In Trump’s Washington, he has come close to real power. Barrack spoke at the 2016 Republican convention in support of Trump’s candidacy, and helped raise a record $107 million as chairman of the president’s inauguration committee. He introduced Trump to campaign chief Paul Manafort, who is serving a prison sentence for financial fraud, and hired Richard Gates, Manafort’s former deputy on the campaign, to cultivate business opportunities in Washington. He participated in an effort to sell nuclear reactors to Saudi Arabia, according to a report issued by a congressional committee, and his firm provided office space for a December 2016 meeting between an associate of Vladimir Putin and Jared Kushner, the future U.S. president’s son-in-law, according to the report by special counsel Robert S. Mueller III.

But despite an investment career that set Barrack on a path to influence and fortune, some believe he has been a poor steward of other people’s capital.

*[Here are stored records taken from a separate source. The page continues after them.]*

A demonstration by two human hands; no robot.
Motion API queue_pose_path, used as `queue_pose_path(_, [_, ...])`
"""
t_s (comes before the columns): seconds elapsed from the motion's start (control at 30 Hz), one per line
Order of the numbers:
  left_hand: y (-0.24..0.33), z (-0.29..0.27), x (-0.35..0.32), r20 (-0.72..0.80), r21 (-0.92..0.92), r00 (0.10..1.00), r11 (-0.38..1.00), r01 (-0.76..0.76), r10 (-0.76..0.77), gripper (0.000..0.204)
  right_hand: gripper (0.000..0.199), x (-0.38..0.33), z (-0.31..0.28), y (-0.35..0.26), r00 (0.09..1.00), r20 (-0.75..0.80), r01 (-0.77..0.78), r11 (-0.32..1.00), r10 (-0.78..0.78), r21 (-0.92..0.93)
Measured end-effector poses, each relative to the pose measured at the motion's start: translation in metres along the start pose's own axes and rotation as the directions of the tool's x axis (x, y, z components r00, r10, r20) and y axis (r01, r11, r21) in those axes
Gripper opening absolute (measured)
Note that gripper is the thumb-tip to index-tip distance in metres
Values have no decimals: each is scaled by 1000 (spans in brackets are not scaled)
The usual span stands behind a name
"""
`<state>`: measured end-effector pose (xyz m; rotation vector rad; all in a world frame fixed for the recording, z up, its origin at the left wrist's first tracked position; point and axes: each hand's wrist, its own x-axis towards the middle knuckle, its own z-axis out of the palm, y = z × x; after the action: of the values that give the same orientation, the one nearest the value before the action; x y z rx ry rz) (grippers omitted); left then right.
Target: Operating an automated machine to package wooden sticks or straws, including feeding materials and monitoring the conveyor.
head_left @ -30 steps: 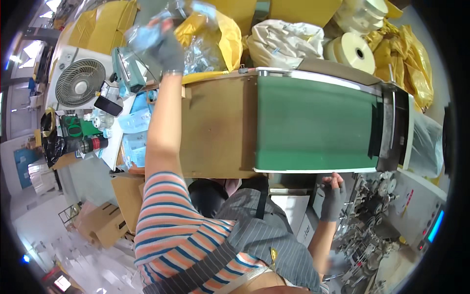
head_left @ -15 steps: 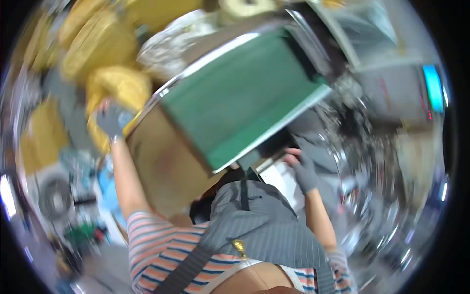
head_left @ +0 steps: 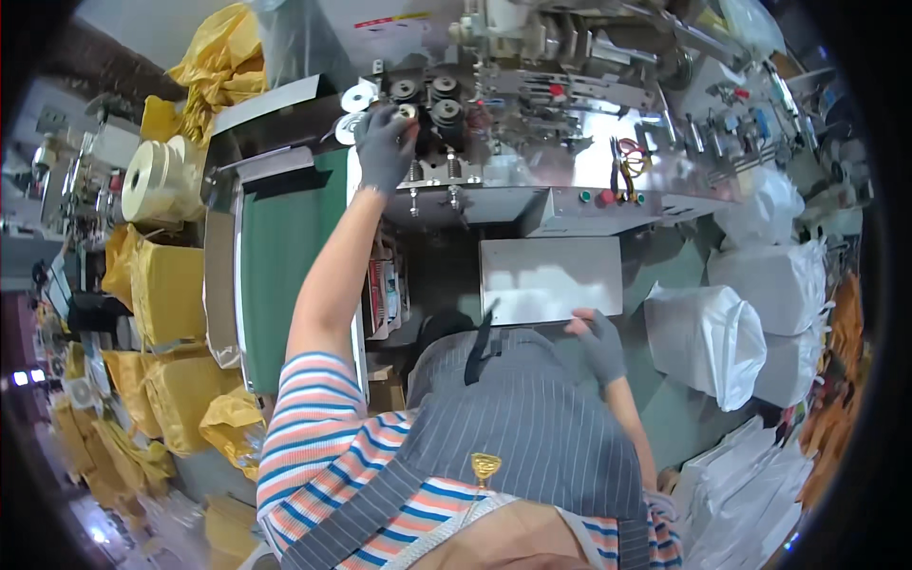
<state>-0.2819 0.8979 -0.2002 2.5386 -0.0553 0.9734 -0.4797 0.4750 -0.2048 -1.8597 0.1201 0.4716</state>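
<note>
Machine wheels [head_left: 446, 113], left hand [head_left: 386, 152] at them, red-and-yellow strip [head_left: 391, 19] on grey panel [head_left: 404, 46]

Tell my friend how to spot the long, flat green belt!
Find the shiny silver metal machine along the top. Below and left of the grey-gloved left hand runs the belt. Its smooth dark-green surface sets it apart from the bulky yellow bags farther left.
</note>
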Motion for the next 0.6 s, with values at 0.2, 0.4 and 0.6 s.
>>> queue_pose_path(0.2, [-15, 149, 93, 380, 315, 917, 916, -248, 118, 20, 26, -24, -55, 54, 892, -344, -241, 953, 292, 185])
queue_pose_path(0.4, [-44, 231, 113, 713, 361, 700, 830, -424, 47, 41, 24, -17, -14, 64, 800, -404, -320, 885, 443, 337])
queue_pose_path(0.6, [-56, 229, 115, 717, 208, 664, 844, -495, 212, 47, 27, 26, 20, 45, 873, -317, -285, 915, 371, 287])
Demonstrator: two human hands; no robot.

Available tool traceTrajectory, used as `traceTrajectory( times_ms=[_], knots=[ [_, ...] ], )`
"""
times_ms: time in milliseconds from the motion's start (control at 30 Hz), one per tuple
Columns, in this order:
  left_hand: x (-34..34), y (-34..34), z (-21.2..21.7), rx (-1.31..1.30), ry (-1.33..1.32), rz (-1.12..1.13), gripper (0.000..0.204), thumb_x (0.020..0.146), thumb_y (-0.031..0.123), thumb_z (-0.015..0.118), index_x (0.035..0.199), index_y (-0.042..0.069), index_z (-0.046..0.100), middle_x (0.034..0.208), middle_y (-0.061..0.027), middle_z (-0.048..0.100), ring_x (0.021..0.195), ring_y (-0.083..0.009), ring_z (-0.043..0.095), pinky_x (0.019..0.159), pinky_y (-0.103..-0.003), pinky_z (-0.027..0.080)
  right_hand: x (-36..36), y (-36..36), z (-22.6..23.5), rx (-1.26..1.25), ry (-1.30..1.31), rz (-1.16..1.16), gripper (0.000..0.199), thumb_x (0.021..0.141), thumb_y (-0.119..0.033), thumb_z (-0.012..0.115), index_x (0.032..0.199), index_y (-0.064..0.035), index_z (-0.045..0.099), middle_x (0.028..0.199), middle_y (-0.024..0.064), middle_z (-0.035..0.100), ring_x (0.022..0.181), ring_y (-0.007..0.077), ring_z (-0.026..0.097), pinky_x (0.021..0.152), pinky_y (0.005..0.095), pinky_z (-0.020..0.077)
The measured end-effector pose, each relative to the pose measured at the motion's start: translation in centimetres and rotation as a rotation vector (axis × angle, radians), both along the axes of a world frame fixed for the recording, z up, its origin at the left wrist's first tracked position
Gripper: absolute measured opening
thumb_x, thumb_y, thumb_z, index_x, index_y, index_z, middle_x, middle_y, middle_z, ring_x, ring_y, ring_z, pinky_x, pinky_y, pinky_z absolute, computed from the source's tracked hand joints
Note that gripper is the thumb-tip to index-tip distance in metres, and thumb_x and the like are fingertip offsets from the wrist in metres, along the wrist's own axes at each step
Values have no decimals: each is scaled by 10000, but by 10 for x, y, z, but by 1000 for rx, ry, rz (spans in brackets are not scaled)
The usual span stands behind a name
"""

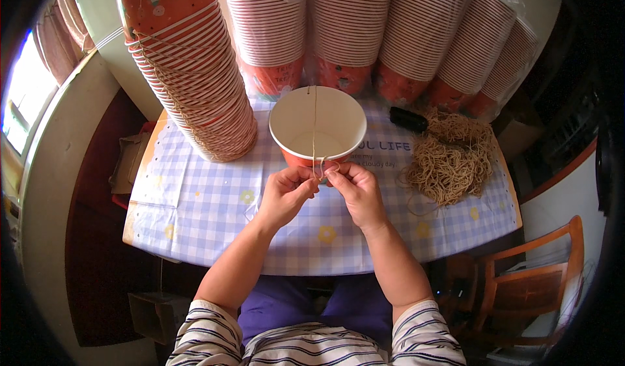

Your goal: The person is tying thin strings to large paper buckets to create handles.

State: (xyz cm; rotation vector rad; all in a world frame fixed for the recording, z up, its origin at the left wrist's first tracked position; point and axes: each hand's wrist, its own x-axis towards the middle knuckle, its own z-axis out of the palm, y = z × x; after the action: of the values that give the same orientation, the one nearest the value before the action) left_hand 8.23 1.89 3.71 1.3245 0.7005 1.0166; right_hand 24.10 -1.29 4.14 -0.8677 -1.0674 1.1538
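Note:
A large orange paper bucket [290, 158] with a white inside stands upright on the table before me. A length of tan string [315, 122] runs across its mouth from the far rim to the near rim. At the near rim, my left hand [290, 190] and my right hand [355, 190] meet, each pinching the string, which forms a small loop between them. Thumbs and forefingers are closed on it; the other fingers curl beneath. Whether a knot sits under the fingertips I cannot tell.
A tall stack of orange buckets [195, 86] with strings hanging on it stands at the left. Plastic-wrapped bucket stacks [355, 24] line the back. On the right lie a heap of tan strings [452, 167] and a black object [408, 119]. A checked cloth [215, 229] covers the table.

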Motion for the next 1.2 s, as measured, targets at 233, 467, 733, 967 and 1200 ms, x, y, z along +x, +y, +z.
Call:
traceTrajectory(
  times_ms=[233,467,733,967,1200],
  knots=[
    [-1,2,-3,6,24,-5,93,847,73,570,888,-7,594,786,-40,613,718,-89,560,649,-230,456,1,1,-1,-8,-36,-9,153,873,-158,601,883,-7,626,805,20,626,747,77,564,703,226,465],
    [0,-1,2,-7,-42,-9,137,835,84,591,932,-12,593,826,-42,621,747,-98,582,672,-228,466,1,-1,1,-25,-34,-19,145,866,-152,609,876,-9,626,790,18,623,730,75,561,688,219,462],
    [8,-5,4,135,10,33,211,832,107,658,986,-26,603,878,-41,628,803,-84,571,697,-208,465,1,0,-4,-3,-31,-18,117,864,-132,608,863,-16,620,786,8,617,727,65,552,674,214,462],
    [7,-6,1,275,113,158,128,827,33,638,935,-36,630,865,-42,640,788,-94,582,712,-225,477,0,-1,-2,7,-56,-4,126,864,-140,604,846,-16,615,758,2,608,707,63,546,664,212,456],
    [6,-5,1,272,131,158,100,803,18,644,890,-24,619,799,-26,636,735,-81,575,663,-214,464,0,-2,-2,13,-88,-30,141,863,-150,607,856,-10,621,758,6,611,698,64,546,654,212,456]
  ],
)
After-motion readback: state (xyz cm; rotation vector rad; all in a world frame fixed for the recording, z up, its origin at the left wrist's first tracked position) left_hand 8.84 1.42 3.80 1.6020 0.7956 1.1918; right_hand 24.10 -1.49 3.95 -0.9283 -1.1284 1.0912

Data seen by the Financial Times indicate a performance record for Colony funds that has been, at best, mixed.

“He’s been bad for investors and made hundreds of millions of dollars for himself,” says one investor, offering his opinion of a record that includes deep losses on some of his biggest investments.

People close to Colony reject that assessment, and the 71-year-old Barrack is adamant he will prove his doubters wrong. Colony Capital is “the dominant factor in my and my family’s pride, reputation and future,” the Colony boss told stock market analysts last year. “And I don’t intend to leave it tainted, or unattended.”

A 1988 Manhattan property deal changed the course of Barrack’s life. His mission was to sell the Plaza Hotel at the corner of Central Park, which his then-boss, the Texas oil heir Robert M. Bass, had bought as part of a larger deal. Barrack fetched a price of $400 million — more than anyone had ever paid for a single hotel. The buyer was Trump. Four years later, with property prices falling, Trump was forced to hand over a 49% stake in the hotel to his creditors.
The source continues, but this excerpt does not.